Task directions
Search the records for the string "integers" and copy every line where it turns up.

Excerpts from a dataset
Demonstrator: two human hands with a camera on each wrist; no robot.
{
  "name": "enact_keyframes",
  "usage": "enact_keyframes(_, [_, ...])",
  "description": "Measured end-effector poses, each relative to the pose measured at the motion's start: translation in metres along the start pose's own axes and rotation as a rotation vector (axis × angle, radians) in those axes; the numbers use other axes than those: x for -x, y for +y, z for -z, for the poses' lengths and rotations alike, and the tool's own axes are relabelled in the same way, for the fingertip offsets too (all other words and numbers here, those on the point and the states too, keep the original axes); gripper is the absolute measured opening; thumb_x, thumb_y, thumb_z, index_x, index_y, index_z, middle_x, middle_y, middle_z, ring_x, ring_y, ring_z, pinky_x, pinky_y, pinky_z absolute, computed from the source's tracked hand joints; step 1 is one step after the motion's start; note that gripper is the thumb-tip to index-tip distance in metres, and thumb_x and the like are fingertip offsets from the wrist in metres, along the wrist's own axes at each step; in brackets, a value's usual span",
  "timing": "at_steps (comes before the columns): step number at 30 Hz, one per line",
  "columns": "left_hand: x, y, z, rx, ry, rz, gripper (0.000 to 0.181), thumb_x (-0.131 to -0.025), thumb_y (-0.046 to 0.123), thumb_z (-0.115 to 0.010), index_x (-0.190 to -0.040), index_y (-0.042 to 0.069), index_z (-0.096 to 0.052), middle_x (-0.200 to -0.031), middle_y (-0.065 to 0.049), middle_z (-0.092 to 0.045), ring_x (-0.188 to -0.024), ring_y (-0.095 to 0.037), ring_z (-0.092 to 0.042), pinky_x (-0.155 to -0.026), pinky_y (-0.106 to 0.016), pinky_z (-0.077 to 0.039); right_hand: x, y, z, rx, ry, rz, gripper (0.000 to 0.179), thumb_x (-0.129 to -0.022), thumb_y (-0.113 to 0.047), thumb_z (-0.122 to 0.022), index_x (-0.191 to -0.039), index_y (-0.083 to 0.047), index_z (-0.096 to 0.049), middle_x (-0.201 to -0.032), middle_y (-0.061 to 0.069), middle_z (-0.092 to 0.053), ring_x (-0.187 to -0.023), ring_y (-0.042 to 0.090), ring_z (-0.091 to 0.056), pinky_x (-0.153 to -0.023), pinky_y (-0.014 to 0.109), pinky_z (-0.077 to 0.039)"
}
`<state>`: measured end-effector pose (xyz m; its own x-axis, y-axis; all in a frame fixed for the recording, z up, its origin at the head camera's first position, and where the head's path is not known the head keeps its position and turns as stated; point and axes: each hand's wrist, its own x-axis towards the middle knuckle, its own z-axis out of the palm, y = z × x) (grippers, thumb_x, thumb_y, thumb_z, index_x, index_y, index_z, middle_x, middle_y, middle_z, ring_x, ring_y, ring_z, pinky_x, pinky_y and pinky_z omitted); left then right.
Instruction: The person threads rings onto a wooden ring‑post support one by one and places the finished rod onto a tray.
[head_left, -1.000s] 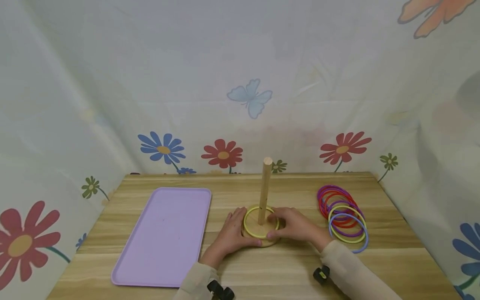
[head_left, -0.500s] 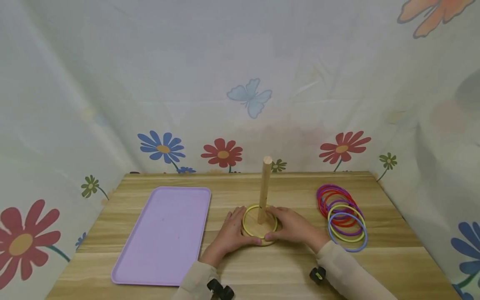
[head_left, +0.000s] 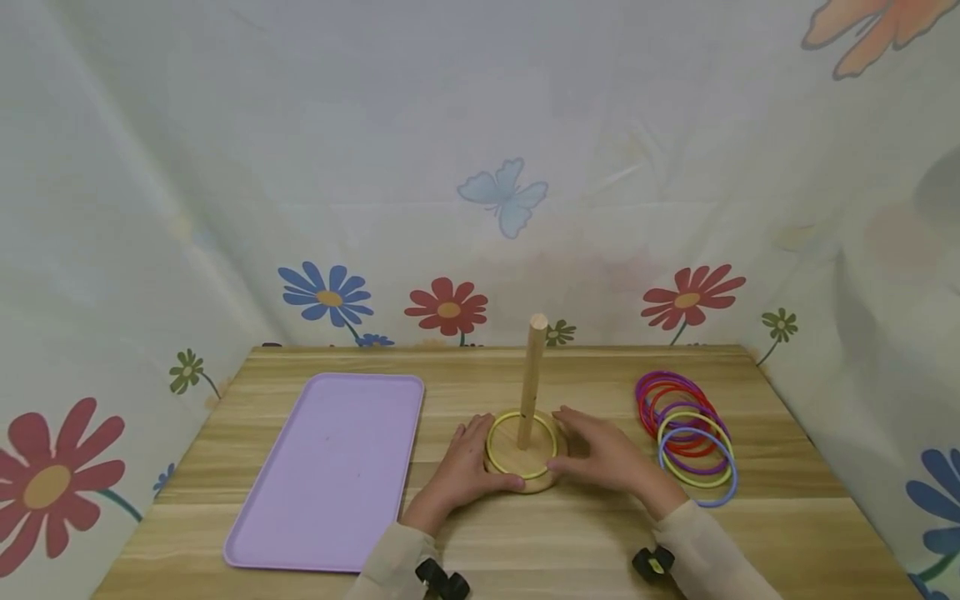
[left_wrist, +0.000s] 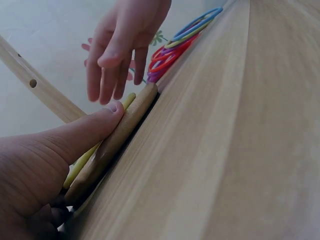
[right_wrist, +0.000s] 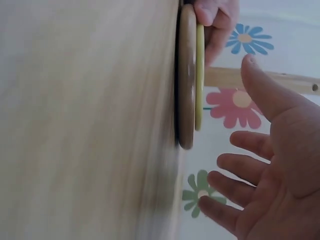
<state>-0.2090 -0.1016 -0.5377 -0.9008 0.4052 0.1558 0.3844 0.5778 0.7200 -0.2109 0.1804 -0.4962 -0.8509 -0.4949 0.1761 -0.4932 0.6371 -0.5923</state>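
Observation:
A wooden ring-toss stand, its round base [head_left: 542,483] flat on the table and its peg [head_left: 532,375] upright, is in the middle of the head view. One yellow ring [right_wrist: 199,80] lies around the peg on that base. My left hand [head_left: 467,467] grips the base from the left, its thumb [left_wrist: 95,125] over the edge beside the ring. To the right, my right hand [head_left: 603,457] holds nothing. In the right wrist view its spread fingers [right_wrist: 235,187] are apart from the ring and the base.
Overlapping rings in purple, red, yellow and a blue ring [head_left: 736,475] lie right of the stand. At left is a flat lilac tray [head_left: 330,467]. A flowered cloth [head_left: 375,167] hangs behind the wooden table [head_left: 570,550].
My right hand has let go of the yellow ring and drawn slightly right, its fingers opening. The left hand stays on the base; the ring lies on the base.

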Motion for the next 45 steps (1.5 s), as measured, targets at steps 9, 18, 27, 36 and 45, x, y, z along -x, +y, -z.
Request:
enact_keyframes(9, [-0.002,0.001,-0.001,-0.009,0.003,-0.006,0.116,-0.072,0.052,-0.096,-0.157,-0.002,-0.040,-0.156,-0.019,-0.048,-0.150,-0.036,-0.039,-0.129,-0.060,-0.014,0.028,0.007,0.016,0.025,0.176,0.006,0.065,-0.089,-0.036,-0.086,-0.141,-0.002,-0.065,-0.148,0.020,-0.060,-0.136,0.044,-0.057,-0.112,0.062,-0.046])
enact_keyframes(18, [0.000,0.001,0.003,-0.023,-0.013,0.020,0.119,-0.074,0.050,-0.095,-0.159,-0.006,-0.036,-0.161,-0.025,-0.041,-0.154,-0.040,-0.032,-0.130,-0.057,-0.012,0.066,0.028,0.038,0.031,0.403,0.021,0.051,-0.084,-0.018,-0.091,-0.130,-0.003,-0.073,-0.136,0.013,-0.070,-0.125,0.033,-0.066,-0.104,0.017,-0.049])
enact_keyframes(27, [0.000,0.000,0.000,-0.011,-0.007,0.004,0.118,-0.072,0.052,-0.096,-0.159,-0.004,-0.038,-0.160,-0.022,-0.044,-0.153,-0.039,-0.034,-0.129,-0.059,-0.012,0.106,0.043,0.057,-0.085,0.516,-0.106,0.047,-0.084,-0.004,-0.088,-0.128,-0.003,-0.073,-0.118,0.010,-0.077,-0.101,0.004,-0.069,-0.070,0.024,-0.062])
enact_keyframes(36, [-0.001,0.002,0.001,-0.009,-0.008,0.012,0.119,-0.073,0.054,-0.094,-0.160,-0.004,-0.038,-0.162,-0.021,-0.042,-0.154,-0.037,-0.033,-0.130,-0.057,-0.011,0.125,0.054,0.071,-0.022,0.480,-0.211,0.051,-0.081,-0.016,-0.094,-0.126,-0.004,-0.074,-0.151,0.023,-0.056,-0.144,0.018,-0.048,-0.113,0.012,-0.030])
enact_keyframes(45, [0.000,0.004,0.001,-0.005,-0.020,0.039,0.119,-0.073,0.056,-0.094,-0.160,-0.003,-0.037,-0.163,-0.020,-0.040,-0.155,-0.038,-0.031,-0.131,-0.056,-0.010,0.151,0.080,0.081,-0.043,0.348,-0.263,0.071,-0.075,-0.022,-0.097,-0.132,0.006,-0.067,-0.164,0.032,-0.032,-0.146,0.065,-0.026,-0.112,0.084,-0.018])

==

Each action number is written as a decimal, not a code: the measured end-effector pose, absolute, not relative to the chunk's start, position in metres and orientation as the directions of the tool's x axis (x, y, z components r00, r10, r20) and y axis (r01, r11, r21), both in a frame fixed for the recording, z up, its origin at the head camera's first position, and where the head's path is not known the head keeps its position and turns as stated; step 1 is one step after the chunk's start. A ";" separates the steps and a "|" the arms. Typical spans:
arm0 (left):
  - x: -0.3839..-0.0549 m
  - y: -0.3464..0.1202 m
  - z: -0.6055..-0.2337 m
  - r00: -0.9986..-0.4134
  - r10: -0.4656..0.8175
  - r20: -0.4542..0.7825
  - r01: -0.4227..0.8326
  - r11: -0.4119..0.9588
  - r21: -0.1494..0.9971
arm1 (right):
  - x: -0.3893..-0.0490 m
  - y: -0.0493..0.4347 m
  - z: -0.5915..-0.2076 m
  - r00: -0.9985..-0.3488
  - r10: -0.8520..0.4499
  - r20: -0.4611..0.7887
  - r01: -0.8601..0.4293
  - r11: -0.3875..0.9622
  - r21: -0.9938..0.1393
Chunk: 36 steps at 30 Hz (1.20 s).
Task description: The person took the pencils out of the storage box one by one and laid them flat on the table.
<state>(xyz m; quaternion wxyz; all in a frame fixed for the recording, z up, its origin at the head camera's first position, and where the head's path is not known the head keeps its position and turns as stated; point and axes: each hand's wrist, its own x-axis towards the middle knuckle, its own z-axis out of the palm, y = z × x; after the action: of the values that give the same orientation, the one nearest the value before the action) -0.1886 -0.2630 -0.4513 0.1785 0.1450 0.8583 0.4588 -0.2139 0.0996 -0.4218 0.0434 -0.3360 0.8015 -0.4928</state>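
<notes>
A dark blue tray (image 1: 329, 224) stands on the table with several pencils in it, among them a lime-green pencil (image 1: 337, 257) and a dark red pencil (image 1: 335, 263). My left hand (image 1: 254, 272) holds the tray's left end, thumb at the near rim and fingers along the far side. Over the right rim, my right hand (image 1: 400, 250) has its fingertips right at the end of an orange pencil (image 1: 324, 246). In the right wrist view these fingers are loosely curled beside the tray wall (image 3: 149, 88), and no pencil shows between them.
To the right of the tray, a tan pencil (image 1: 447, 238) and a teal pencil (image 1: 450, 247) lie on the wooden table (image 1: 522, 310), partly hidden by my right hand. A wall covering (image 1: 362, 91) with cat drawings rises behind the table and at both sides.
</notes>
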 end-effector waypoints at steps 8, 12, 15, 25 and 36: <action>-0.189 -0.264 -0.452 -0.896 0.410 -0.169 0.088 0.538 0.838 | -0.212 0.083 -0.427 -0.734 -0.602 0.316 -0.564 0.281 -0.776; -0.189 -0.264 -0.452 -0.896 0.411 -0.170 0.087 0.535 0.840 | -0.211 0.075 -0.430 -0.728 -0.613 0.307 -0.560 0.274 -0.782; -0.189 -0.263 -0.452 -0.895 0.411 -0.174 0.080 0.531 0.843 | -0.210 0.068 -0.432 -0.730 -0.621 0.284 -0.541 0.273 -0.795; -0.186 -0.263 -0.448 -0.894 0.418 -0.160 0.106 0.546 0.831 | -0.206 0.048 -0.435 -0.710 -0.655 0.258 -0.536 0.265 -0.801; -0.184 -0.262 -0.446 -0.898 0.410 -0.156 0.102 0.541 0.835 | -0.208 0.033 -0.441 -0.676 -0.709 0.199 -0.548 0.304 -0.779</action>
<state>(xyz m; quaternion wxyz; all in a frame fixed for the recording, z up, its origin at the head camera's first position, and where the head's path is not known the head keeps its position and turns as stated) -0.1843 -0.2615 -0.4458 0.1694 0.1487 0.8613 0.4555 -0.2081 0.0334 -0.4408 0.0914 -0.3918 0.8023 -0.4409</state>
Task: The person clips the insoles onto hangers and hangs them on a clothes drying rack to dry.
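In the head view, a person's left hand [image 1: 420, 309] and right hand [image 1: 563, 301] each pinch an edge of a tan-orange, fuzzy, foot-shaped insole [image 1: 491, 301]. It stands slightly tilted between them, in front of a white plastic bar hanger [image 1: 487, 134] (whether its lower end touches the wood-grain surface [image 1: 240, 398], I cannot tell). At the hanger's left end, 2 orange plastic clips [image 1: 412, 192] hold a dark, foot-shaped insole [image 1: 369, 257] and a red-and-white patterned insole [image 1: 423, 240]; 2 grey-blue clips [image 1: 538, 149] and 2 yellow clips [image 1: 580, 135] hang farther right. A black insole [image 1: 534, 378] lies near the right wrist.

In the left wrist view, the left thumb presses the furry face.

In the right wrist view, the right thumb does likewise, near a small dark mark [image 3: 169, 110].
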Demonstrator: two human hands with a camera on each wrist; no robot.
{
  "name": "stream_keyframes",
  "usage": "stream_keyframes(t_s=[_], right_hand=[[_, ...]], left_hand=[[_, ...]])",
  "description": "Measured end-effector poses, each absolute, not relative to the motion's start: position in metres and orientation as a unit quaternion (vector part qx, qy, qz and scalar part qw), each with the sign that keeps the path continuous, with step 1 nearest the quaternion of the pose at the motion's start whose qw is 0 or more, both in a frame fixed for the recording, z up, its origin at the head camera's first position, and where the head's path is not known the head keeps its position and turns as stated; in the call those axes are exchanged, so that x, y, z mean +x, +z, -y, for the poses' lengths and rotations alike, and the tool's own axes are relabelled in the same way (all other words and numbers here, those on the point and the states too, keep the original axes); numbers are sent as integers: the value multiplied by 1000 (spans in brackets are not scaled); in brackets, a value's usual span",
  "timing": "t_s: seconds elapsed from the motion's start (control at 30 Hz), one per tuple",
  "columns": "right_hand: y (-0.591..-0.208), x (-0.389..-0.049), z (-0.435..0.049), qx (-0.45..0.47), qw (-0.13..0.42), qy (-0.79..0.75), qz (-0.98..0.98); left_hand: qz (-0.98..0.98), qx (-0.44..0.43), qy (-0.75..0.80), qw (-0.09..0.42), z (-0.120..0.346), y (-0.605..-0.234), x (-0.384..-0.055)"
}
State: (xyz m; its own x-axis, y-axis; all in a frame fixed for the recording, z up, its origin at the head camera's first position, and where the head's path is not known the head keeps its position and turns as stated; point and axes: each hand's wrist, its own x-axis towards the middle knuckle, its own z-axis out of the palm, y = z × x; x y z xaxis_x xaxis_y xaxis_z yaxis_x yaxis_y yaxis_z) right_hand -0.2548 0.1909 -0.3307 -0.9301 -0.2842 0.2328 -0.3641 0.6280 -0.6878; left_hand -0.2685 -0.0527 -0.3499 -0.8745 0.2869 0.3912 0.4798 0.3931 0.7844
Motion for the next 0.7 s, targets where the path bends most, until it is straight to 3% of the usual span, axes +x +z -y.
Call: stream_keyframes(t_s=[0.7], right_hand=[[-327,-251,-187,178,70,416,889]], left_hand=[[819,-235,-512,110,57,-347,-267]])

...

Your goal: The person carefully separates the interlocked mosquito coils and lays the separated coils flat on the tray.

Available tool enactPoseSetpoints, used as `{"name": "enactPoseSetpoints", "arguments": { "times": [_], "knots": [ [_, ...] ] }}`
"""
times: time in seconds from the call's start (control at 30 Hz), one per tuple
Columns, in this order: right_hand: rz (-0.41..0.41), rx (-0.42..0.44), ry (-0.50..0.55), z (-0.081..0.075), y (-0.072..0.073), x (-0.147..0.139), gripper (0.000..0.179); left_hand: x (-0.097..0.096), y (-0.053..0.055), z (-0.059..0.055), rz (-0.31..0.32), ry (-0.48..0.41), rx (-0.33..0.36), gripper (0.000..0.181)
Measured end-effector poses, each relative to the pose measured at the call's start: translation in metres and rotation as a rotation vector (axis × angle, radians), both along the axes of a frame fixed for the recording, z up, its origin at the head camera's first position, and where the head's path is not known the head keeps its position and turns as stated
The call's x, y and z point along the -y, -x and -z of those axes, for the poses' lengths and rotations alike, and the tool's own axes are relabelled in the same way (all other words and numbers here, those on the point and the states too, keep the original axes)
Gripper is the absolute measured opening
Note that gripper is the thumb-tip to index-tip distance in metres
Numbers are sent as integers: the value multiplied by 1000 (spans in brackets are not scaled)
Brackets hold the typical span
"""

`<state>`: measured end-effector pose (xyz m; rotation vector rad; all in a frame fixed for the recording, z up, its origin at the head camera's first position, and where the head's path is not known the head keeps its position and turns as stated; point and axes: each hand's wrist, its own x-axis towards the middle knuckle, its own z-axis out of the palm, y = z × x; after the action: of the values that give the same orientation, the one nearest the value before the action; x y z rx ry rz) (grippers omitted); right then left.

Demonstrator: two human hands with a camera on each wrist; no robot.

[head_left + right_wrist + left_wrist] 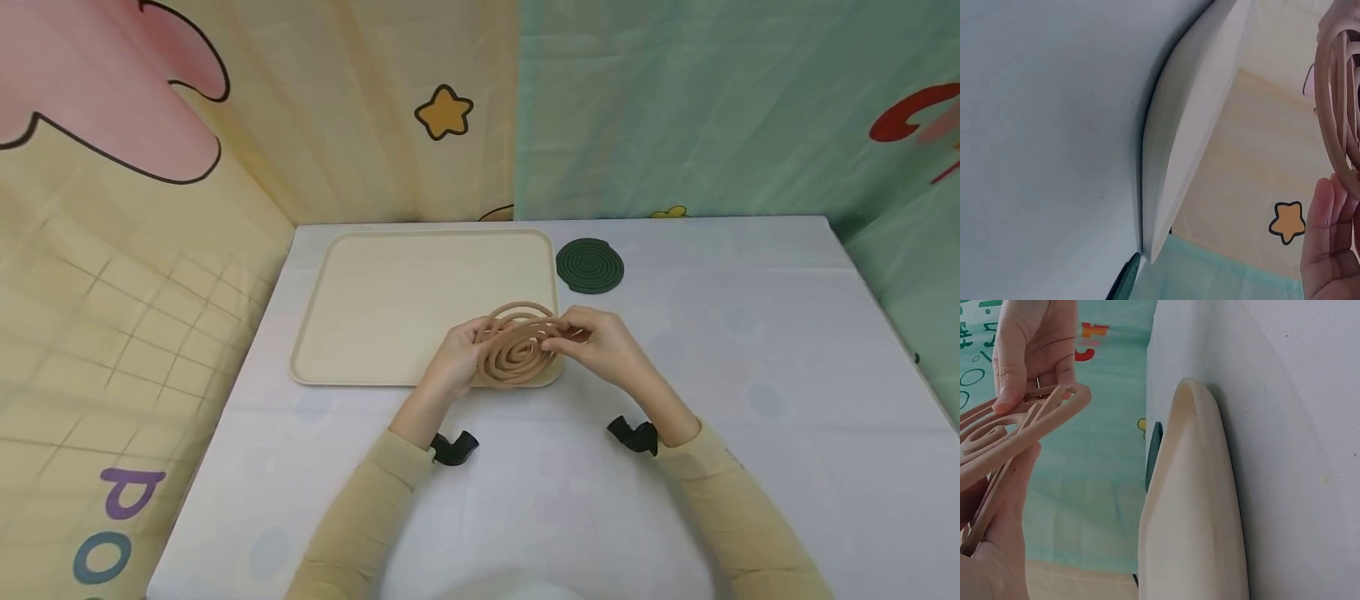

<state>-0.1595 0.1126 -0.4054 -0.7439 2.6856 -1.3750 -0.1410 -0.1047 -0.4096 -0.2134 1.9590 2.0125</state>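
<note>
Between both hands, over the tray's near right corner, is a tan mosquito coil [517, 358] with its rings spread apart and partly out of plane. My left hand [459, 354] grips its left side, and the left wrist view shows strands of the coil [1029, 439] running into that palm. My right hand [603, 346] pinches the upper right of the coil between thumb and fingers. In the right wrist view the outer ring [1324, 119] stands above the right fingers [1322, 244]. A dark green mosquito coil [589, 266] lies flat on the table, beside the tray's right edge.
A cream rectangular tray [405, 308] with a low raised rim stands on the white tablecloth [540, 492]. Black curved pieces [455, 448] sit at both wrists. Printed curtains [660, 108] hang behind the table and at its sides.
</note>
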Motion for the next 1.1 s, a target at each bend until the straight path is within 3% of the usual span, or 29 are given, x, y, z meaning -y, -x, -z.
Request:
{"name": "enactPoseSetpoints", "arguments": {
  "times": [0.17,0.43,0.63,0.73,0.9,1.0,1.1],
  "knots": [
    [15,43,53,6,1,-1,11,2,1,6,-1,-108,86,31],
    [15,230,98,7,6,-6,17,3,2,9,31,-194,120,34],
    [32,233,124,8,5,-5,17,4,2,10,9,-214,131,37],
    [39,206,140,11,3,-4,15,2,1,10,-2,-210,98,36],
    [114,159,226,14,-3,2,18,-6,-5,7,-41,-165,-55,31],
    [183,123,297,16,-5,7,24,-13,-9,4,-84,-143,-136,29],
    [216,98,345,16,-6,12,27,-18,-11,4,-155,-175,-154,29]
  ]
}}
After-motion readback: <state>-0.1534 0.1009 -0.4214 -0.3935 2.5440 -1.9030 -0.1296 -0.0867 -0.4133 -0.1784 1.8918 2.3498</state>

Completed exercise
  "description": "Measured end-effector poses, each absolute, not relative to the motion's start: position in metres and orientation as a unit quaternion (vector part qx, qy, qz and scalar part qw), each with the sign that keeps the path continuous, with step 1 nearest the quaternion of the pose at the motion's start whose qw is 0 or more, both in a frame fixed for the recording, z up, its origin at the head camera's first position, and where the head's path is not known the head keeps its position and turns as stated; in the call those axes are exchanged, so that x, y, z mean +x, +z, -y, for the poses' lengths and rotations alike, and the tool's own axes are relabelled in the same way (all other words and numbers here, those on the point and the states too, keep the original axes); numbers are sent as integers: the value multiplied by 1000 (spans in brackets are not scaled); in brackets, a value's usual span",
Numbers are sent as integers: the value multiplied by 1000 (spans in brackets are not scaled)

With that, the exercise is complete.